◆ Instructions for the task ◆
Set down all of the entries below exactly, and omit the pictures.

╔══

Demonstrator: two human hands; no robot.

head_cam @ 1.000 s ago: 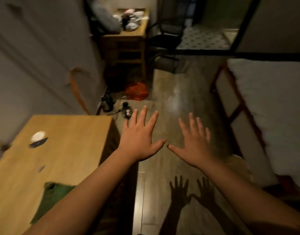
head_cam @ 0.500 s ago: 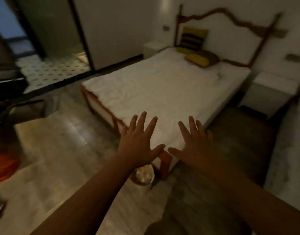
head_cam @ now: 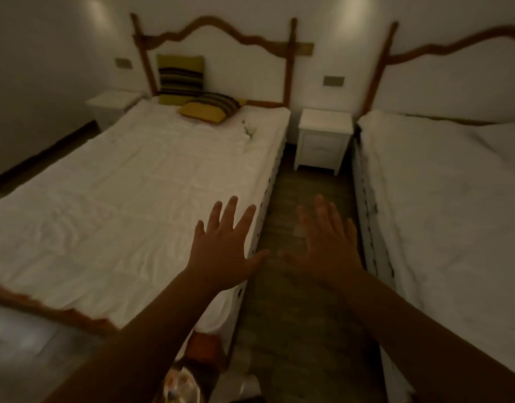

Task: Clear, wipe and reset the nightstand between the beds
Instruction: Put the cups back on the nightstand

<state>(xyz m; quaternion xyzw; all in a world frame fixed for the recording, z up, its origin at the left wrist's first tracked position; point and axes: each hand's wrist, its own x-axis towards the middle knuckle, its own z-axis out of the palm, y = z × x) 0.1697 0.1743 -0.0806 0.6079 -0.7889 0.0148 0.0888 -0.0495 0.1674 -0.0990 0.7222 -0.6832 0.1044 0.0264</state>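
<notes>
Nothing looks started yet. The white nightstand (head_cam: 323, 139) stands upper right of centre, between the beds, well apart from both hands. Left hand (head_cam: 221, 248) and right hand (head_cam: 327, 245) hover with fingers spread, holding nothing; clearing, wiping, resetting all remain.

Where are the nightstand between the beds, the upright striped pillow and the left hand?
nightstand (head_cam: 323, 141): head view, front panel.
striped pillow (head_cam: 180, 75): head view, middle of its face.
left hand (head_cam: 221, 251): head view, back of the hand.
</notes>
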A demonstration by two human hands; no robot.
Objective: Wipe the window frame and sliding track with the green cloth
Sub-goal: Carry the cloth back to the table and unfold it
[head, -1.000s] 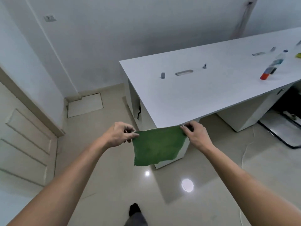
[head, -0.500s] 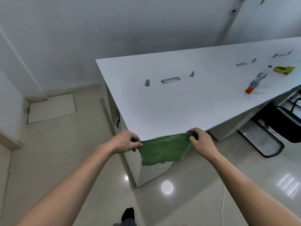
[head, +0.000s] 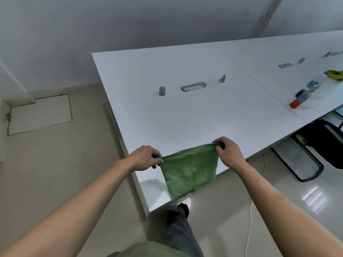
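Observation:
I hold the green cloth [head: 188, 172] stretched between both hands over the near corner of the white desk [head: 185, 115]. My left hand [head: 145, 158] pinches its left top corner. My right hand [head: 229, 152] pinches the right top corner. The cloth hangs down flat from that top edge. No window frame or sliding track shows in this view.
A spray bottle with an orange cap [head: 304, 94] lies on the desk at the right, beside a yellow rag [head: 336, 74]. Small metal fittings [head: 162, 91] and a cable slot [head: 193, 86] sit mid-desk. A black chair base [head: 304, 164] stands under the desk's right side. A white cable [head: 248, 229] trails on the floor.
I have stepped closer to the desk, so the cloth and both hands now sit over its near corner. The view has swung right and the door at the left has left the frame.

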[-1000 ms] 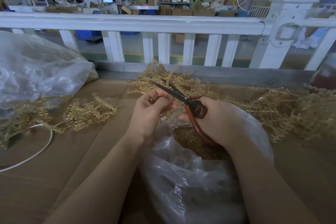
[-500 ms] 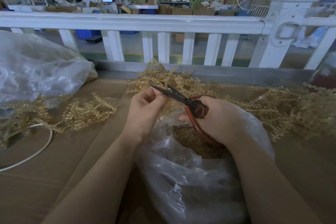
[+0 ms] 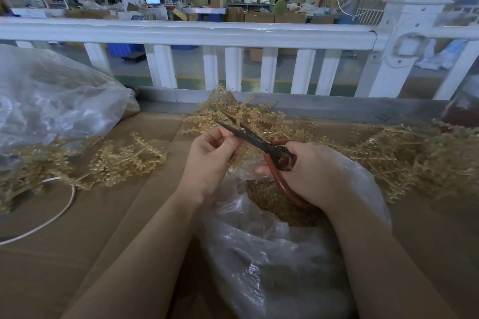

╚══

◆ Reply ◆
Demonstrator: two human hands; no robot.

head_cam @ 1.000 s ago: 
head_cam @ 0.500 s ago: 
head_cam @ now: 

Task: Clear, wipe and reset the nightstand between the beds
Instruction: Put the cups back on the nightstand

<state>(xyz m; quaternion xyzw; all in a world frame fixed for the recording, z up, its origin at the left wrist's first tracked position; point and axes: each hand's wrist, its own x-axis towards the middle knuckle, its own z-axis out of the palm, y = z × x) 0.1697 0.1743 -0.0806 0.6079 -0.7889 0.0148 0.0888 -0.0495 0.1674 -0.0990 0.7222 -0.6832 0.1044 0.0264</state>
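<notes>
Nothing looks started yet. The white nightstand (head_cam: 323, 139) stands upper right of centre, between the beds, well apart from both hands. Left hand (head_cam: 221, 248) and right hand (head_cam: 327, 245) hover with fingers spread, holding nothing; clearing, wiping, resetting all remain.

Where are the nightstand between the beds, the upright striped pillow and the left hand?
nightstand (head_cam: 323, 141): head view, front panel.
striped pillow (head_cam: 180, 75): head view, middle of its face.
left hand (head_cam: 221, 251): head view, back of the hand.
</notes>
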A demonstration by two human hands; no robot.
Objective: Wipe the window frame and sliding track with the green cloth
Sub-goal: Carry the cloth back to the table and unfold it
[head, -1.000s] 
[head, -0.500s] 
[head, +0.000s] 
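Observation:
I hold the green cloth [head: 188, 172] stretched between both hands over the near corner of the white desk [head: 185, 115]. My left hand [head: 145, 158] pinches its left top corner. My right hand [head: 229, 152] pinches the right top corner. The cloth hangs down flat from that top edge. No window frame or sliding track shows in this view.
A spray bottle with an orange cap [head: 304, 94] lies on the desk at the right, beside a yellow rag [head: 336, 74]. Small metal fittings [head: 162, 91] and a cable slot [head: 193, 86] sit mid-desk. A black chair base [head: 304, 164] stands under the desk's right side. A white cable [head: 248, 229] trails on the floor.
I have stepped closer to the desk, so the cloth and both hands now sit over its near corner. The view has swung right and the door at the left has left the frame.
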
[-1000 ms] 
[-500 ms] 
[+0 ms] 

The complete answer has now been given.